■ The problem: Work out how many lines below contain the word "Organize", then give that number alone.

─── Records supplied

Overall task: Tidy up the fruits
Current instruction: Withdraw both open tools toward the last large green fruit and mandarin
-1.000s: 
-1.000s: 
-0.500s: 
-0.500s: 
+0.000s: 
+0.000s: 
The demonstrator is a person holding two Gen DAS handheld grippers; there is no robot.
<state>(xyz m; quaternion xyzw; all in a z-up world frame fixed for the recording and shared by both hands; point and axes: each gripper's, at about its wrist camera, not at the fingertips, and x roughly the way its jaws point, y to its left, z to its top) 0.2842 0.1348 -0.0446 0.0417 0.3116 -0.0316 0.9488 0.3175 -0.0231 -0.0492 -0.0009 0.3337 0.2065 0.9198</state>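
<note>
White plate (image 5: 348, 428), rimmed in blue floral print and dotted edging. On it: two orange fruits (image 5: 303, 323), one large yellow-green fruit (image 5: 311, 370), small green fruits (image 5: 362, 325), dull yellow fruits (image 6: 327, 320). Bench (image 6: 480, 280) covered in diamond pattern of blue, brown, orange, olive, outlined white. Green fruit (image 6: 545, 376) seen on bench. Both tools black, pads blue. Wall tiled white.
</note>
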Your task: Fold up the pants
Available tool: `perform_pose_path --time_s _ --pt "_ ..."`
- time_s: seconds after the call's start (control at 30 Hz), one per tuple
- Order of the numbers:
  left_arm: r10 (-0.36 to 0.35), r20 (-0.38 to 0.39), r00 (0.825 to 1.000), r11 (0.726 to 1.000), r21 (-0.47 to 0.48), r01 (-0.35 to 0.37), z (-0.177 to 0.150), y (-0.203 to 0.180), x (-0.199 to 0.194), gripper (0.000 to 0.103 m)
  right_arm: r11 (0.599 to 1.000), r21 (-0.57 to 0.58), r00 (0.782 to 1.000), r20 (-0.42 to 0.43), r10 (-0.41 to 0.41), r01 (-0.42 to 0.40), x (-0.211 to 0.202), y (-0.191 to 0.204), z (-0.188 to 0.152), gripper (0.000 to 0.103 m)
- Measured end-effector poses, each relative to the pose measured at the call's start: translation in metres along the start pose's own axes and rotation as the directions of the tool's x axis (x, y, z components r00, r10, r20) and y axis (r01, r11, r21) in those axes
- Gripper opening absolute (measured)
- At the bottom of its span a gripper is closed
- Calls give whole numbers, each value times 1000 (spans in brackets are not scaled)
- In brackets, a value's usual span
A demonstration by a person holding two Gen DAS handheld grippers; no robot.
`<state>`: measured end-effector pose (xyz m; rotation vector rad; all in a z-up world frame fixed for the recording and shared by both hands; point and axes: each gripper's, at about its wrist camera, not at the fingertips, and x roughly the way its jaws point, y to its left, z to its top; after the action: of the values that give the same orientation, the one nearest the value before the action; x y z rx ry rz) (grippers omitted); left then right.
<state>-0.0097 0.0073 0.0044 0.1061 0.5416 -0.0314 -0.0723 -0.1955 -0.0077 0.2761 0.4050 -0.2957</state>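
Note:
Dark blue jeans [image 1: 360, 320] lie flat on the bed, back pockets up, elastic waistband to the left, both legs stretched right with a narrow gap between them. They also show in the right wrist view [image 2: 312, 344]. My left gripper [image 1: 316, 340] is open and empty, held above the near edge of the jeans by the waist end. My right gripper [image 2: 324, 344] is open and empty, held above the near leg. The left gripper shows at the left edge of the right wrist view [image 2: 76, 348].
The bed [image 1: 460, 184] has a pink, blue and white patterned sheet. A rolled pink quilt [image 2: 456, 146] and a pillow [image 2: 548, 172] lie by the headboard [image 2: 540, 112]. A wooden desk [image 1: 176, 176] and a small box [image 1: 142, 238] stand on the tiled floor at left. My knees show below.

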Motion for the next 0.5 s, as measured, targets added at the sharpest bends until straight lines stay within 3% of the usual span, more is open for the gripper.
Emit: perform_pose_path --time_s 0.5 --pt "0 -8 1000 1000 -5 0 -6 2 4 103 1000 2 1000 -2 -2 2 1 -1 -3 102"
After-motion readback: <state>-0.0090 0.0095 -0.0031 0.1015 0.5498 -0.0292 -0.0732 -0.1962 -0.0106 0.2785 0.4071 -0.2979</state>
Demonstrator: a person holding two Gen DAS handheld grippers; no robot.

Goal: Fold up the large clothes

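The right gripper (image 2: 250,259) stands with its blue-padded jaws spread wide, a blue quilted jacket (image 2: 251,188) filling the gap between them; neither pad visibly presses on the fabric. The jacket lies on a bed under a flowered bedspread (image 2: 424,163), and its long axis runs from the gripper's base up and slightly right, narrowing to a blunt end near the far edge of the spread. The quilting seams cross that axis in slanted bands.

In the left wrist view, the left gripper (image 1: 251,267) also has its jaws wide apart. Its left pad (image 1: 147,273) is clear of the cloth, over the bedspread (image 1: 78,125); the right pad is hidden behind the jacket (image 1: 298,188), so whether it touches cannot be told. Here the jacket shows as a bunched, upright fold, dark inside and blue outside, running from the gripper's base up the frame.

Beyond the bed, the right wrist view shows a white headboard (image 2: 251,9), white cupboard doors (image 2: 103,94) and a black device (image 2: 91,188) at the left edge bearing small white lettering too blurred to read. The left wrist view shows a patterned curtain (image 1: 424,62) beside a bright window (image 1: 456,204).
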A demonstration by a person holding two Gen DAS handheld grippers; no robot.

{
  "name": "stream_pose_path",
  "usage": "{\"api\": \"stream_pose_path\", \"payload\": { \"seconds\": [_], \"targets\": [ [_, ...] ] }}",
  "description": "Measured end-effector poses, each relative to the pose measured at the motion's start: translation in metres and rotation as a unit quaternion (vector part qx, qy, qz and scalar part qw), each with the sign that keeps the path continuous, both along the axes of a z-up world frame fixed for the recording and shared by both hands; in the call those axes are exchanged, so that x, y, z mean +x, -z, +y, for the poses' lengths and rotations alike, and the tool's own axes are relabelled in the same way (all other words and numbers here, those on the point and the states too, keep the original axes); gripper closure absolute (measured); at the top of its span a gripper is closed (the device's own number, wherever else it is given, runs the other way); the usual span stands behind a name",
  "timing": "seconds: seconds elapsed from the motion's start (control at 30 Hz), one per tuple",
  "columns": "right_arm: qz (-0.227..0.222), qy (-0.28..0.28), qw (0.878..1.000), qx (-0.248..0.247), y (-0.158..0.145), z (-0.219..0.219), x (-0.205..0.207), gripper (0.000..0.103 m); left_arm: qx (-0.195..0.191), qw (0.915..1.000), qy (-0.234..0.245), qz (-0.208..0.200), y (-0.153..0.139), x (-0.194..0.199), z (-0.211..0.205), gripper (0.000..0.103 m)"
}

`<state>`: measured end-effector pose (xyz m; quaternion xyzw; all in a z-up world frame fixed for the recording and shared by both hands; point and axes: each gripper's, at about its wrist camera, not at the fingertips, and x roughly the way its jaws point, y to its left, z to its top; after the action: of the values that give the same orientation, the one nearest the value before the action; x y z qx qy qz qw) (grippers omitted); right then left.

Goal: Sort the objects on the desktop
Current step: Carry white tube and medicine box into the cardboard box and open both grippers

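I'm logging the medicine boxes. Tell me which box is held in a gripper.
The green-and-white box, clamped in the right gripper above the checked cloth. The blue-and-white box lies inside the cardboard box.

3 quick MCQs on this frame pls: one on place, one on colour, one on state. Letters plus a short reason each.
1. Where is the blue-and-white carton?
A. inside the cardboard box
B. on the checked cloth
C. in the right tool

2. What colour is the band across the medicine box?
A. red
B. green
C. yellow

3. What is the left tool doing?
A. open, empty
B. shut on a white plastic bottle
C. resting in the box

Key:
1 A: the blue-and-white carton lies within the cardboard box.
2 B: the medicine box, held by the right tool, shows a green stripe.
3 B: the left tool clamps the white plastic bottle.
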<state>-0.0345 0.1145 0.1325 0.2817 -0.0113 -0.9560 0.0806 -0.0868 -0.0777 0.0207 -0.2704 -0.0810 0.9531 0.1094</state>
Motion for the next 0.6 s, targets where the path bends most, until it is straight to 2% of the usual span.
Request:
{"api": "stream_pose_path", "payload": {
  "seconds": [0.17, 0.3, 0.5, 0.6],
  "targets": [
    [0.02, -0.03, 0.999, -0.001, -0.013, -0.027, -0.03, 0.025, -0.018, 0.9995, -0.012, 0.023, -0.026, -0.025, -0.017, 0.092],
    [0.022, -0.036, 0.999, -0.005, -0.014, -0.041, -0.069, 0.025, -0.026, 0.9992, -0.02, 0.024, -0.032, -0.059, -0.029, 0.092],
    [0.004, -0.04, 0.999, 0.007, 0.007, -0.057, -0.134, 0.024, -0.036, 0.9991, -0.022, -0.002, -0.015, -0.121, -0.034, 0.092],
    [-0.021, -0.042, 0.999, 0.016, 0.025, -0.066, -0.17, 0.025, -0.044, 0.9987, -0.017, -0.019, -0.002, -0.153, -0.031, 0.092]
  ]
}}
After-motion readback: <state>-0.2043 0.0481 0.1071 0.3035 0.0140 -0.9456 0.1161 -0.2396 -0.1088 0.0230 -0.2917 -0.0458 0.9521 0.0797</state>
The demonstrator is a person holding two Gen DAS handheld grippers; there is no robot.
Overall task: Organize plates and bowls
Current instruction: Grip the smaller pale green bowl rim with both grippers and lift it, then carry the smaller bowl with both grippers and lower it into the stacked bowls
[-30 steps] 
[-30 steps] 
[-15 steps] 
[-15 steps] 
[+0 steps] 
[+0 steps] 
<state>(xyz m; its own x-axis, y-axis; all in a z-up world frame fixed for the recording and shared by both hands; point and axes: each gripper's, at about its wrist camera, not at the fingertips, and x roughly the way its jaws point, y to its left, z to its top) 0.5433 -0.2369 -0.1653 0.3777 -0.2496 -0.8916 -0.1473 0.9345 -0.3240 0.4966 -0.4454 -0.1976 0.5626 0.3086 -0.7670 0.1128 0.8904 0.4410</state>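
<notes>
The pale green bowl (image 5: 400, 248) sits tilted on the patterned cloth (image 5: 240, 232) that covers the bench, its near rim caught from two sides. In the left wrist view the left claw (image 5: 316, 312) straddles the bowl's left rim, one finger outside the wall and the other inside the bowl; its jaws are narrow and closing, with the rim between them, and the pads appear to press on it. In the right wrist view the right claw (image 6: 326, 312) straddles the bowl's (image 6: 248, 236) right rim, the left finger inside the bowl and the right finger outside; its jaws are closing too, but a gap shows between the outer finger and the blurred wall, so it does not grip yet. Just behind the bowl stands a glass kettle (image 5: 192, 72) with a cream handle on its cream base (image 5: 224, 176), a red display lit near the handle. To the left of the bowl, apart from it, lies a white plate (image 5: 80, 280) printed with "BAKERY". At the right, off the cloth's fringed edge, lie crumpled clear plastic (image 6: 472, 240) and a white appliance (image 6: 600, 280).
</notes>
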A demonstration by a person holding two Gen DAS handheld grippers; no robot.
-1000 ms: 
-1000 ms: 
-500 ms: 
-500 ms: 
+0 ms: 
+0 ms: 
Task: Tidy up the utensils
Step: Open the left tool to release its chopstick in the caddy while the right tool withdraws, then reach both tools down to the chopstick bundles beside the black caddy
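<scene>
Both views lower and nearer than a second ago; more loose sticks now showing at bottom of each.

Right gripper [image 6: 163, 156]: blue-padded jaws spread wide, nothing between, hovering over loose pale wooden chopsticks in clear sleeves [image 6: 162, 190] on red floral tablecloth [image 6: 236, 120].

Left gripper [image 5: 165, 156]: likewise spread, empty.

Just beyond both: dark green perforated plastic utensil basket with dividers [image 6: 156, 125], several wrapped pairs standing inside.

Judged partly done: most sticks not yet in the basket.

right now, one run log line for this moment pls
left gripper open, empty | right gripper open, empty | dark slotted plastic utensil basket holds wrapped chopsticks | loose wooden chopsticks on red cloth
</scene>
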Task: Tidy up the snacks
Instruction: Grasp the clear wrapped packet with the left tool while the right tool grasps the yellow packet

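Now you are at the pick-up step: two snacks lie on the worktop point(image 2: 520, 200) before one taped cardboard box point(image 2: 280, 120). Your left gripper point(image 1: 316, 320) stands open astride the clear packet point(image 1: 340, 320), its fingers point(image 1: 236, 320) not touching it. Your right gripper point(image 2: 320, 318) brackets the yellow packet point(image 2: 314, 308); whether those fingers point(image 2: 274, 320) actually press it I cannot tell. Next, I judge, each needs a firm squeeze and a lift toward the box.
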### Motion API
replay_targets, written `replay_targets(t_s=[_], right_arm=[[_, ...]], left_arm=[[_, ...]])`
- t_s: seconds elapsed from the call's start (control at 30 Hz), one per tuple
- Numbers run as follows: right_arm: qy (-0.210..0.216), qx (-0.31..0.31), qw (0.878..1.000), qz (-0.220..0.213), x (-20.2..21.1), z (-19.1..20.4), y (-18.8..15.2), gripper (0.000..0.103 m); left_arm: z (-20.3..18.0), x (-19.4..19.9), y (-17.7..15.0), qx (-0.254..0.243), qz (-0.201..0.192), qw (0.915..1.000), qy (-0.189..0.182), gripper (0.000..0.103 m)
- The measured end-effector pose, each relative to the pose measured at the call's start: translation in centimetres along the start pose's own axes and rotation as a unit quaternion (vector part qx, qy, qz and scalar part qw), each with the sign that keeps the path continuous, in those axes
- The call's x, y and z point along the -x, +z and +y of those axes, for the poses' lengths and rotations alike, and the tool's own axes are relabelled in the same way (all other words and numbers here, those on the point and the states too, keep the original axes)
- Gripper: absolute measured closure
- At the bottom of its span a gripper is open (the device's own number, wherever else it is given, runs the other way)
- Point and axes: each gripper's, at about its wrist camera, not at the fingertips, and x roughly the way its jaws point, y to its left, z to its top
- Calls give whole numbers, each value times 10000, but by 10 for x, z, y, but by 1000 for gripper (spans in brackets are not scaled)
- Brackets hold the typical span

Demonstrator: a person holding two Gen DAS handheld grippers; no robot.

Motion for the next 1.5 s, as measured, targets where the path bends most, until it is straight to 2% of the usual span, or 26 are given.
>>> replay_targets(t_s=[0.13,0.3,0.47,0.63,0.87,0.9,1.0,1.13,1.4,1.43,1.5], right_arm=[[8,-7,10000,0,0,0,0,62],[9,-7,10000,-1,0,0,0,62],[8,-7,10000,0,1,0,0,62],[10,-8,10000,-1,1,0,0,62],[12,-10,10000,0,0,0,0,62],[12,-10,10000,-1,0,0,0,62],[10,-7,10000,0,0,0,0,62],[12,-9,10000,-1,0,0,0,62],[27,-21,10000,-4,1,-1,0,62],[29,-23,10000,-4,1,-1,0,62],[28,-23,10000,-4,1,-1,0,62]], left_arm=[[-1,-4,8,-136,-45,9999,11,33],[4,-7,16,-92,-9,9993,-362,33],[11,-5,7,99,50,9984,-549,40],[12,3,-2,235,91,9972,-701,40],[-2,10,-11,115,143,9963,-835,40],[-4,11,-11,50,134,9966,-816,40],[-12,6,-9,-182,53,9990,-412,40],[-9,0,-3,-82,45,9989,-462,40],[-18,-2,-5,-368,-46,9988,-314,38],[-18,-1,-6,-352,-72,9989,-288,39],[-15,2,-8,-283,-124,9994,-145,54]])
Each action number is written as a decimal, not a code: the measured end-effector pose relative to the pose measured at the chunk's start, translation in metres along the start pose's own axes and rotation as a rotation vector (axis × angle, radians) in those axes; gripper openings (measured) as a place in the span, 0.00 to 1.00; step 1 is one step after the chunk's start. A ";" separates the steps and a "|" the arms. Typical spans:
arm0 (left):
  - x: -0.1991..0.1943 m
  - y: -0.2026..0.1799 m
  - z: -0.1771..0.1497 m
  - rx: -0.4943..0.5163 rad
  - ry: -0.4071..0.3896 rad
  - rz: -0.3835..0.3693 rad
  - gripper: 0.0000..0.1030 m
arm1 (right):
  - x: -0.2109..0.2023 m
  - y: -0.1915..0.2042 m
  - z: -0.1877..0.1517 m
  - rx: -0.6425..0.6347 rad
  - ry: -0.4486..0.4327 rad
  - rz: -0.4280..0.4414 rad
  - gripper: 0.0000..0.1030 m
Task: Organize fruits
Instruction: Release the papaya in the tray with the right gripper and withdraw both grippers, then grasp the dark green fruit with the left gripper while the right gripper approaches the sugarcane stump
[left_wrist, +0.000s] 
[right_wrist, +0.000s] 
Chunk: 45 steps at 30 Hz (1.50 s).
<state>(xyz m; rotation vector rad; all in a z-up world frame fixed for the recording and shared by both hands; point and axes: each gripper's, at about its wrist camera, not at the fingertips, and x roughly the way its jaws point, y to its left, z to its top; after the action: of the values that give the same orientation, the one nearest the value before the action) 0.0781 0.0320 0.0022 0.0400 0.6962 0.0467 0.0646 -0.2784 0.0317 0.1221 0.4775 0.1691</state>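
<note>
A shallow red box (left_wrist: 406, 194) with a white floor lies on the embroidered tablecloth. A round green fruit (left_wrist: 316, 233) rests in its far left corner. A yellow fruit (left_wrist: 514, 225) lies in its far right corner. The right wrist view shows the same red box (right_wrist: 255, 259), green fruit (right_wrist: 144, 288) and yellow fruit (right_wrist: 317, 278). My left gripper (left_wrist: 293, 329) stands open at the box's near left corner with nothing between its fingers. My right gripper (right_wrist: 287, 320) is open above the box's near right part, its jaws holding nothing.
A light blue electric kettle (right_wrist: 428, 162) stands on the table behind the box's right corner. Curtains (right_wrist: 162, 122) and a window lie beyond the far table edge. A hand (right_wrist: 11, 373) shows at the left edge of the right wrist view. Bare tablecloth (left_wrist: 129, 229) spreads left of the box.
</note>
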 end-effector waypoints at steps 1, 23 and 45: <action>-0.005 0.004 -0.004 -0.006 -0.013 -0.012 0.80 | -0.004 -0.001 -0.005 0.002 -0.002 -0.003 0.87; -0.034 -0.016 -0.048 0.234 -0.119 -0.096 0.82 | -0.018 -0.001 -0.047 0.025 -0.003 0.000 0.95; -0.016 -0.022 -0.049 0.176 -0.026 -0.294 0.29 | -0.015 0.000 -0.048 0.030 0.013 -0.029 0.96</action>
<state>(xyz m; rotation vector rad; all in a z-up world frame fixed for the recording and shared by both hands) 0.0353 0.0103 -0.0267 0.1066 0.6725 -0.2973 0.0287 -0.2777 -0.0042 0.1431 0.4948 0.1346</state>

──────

■ Response area: 2